Ultrafast Microwave Quasi‐Solid‐State Construction of Os‐OsP₂ with Enhanced Interfacial Spillover for Seawater‐Based Anion Exchange Membrane Electrolyzers

The Os-OsP₂ with a heterogeneous junction, which has lower overpotential and better stability compared to commercial Pt/C. Through advanced physicochemical characterization, it is proved that Os site accelerates the slow hydrolysis dissociation, while OsP₂ site promotes the subsequent H^* binding, and the theoretical calculation is in accordance with the experimental results. In addition, the catalyst requires only 1.74 V to reach 1 A cm⁻² and has a high price activity in the anion exchange membrane water electrolyzer, which is superior to commercial Pt/C.

Abstract

Developing cost-effective hydrogen evolution reactions (HER) catalysts to replace Pt/C in alkaline seawater media remains a critical challenge.
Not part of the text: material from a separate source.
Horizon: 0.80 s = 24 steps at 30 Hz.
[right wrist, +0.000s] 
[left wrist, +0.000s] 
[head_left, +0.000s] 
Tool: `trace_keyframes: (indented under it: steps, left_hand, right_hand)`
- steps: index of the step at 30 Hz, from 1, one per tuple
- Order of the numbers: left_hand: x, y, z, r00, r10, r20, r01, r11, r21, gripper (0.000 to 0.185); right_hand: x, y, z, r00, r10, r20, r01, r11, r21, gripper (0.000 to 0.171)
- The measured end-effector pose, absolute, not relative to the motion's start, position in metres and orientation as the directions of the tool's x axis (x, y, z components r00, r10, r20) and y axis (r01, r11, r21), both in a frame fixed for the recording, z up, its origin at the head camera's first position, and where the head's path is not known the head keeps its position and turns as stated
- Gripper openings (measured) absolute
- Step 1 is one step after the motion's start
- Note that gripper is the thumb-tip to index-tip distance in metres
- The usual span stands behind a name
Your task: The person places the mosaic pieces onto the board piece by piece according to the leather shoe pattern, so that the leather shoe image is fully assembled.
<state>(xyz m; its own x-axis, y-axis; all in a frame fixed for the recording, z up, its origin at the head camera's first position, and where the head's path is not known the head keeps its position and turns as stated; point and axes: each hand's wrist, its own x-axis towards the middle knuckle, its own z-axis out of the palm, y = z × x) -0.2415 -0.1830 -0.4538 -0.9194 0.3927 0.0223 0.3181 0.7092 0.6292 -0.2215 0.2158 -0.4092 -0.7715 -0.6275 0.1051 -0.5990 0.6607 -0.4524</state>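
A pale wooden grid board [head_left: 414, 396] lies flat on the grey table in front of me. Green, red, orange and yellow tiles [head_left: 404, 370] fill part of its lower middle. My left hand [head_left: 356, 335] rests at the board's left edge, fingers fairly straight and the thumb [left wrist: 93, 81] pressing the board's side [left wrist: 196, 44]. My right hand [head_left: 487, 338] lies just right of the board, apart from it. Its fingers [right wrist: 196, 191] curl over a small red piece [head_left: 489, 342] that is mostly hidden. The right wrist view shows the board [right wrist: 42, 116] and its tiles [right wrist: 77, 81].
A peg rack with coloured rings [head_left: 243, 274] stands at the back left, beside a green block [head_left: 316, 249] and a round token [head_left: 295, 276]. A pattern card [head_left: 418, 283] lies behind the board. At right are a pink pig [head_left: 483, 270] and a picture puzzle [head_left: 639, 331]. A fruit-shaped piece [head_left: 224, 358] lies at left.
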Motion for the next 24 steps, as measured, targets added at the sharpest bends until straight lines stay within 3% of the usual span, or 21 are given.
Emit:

Therefore, the osmium-osmium phosphide (Os-OsP₂) catalyst is reported with a heterogeneous junction through ultrafast (20 s) microwave quasi-solid approach for seawater-splitting under industrial-grade current density. Experimental and theoretical analysis reveal that the Os-OsP₂ interface optimizes electronic structure: osmium (Os) sites accelerate water dissociation by lowering the d-band center, while OsP₂ promotes hydrogen desorption via interfacial spillover, collectively reducing the HER energy barrier. In addition, the catalyst requires only 1.74 V to reach 1 A cm⁻² and owns high price activity in the anion exchange membrane water electrolyzer, surpassing commercial Pt/C by 23% in efficiency under identical conditions. Furthermore, it exhibits robust HER activity across a wide pH range and exceptional durability over 100 h in alkaline seawater. Economic evaluation highlights its superior cost activity (85.6 A dollar⁻¹), 90-fold higher than Pt/C, with hydrogen production costs ($0.86 GGE⁻¹) undercutting the U.S. DOE target. This study provides feasible guidance for the development of high-performance, cost-effective catalysts for scalable hydrogen production from seawater.